Published online by Cambridge University Press: 28 March 2007
On ignore ce grand Homme; & les foibles crayons, qu'on nous en a donnez, sont tous manquez; ou si peu recherchez, qu'ils ne suffisent pas pour le faire connôtre tel qu'il étoit. Le Public est rempli d'une infinité de fausses Histoires à son occasion. Il y a peu de personnes de son temps qui, pour se faire honneur d'avoir figuré avec lui, n'inventent des avantures qu'ils préendent avoir eues ensemble.
[We do not know this great Man, and the feeble sketches we have of him are all wide of the mark, or so lacking in depth that they are not enough to allow us to know him as he was. The general public has heard untold numbers of inaccurate stories about him. There are few among his contemporaries who, in order to enjoy the reflected glory of being associated with him, have not invented adventures that they claim to have shared with him.]

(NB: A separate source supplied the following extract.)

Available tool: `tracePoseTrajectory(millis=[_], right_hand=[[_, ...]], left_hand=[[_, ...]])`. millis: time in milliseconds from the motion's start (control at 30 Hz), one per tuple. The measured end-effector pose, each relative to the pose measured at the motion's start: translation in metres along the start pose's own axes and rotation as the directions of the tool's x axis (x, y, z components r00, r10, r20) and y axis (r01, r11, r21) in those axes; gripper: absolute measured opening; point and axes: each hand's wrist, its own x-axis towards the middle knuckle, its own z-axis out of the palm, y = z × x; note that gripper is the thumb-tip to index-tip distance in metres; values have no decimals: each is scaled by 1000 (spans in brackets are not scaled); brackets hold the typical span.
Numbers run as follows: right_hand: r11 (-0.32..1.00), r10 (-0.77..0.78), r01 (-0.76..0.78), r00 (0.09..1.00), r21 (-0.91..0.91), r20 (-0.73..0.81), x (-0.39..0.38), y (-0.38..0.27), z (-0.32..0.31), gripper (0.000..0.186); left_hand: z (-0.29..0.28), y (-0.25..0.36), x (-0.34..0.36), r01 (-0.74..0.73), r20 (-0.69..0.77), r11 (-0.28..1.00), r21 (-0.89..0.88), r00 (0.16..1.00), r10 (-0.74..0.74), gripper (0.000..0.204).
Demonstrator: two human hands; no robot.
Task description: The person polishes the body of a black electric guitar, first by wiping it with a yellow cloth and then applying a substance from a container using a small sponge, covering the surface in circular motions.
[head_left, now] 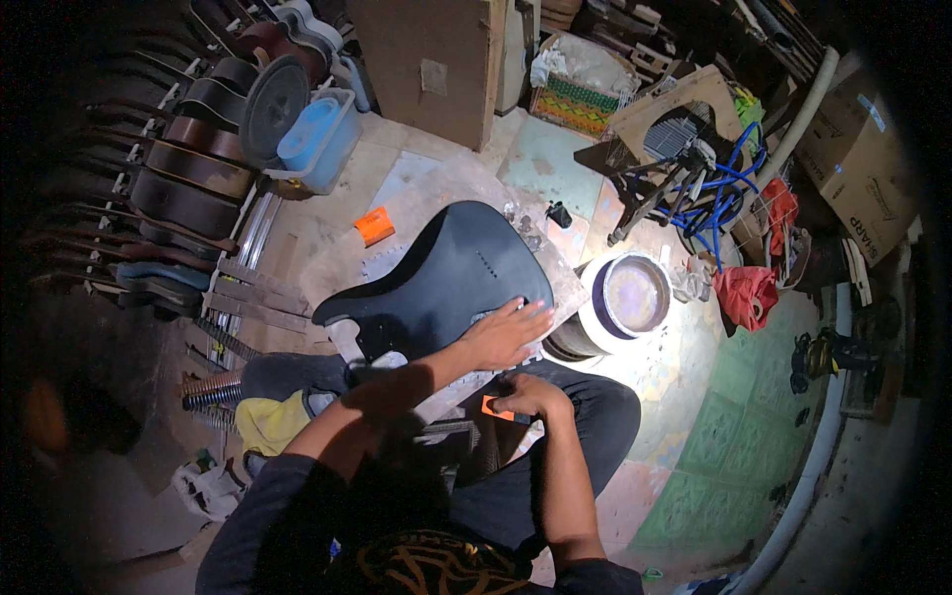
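Note:
A black electric guitar body (446, 268) without a neck lies in front of me on a flat support. My left hand (508, 334) rests on its near right part, the fingers stretched out over the dark surface. Close to my lap, my right hand (535, 395) is closed on a small flat orange piece (495, 408), perhaps a folded sheet; part of it is hidden by the fingers. Beyond the guitar body's left side, another orange piece (374, 226) lies on the pale dusty sheet.
Guitar bodies (193, 159) stand racked at left, beside a blue plastic tub (327, 144). Right of the work stands a round white container (635, 295). Farther right are a blue hose (729, 203) and a red cloth (746, 297). A yellow cloth (273, 424) lies by my left leg.

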Motion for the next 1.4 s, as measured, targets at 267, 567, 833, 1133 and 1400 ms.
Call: tracePoseTrajectory(millis=[267, 567, 833, 1133, 1400], right_hand=[[728, -261, 388, 919, 565, -295, -73, 14, -11, 43], [-189, -40, 496, 859, 848, -511, -80, -40, 95, 40], [-276, -120, 434, 870, 858, -479, -90, -46, 135, 42], [-124, -61, 560, 820, 820, -569, -97, -53, 108, 33], [-197, 108, 738, 671, 646, -733, -125, 2, 40, 44]], left_hand=[[-7, 58, -64, 323, 109, 827, -460, 945, -308, 43], [-20, 153, -123, 51, 23, 16, -999, 679, -734, 45], [-37, 146, -156, 91, 143, -113, -989, 741, -656, 38], [-30, 95, -173, 522, -17, 351, -777, 541, -841, 50], [-17, 62, -200, 910, -183, 318, -266, 276, -944, 58]])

Thus wrote Grimarest in 1705. Three centuries later, we hardly know Molière's life, or his career, any better. We have only a few verifiable facts about his childhood and training. His thirteen years of life in the provinces have left few clues. Even in his last years in Paris, when his career as dramatist is well documented, his private life remains unknown. Moreover, Molière did not talk about himself. Few are the texts where he writes in the first person: a couple of prefaces, petitions and acknowledgements, generally linked to the debates arising from his work, and in the work itself a few passages where he acts out his own role as actor-director-author. Thus we can only get a feel of the man through what his contemporaries said; and their accounts generally take the form of unreliable anecdotes through which either his enemies sought to ridicule him, or else his friends aimed to make him the hero of a golden legend.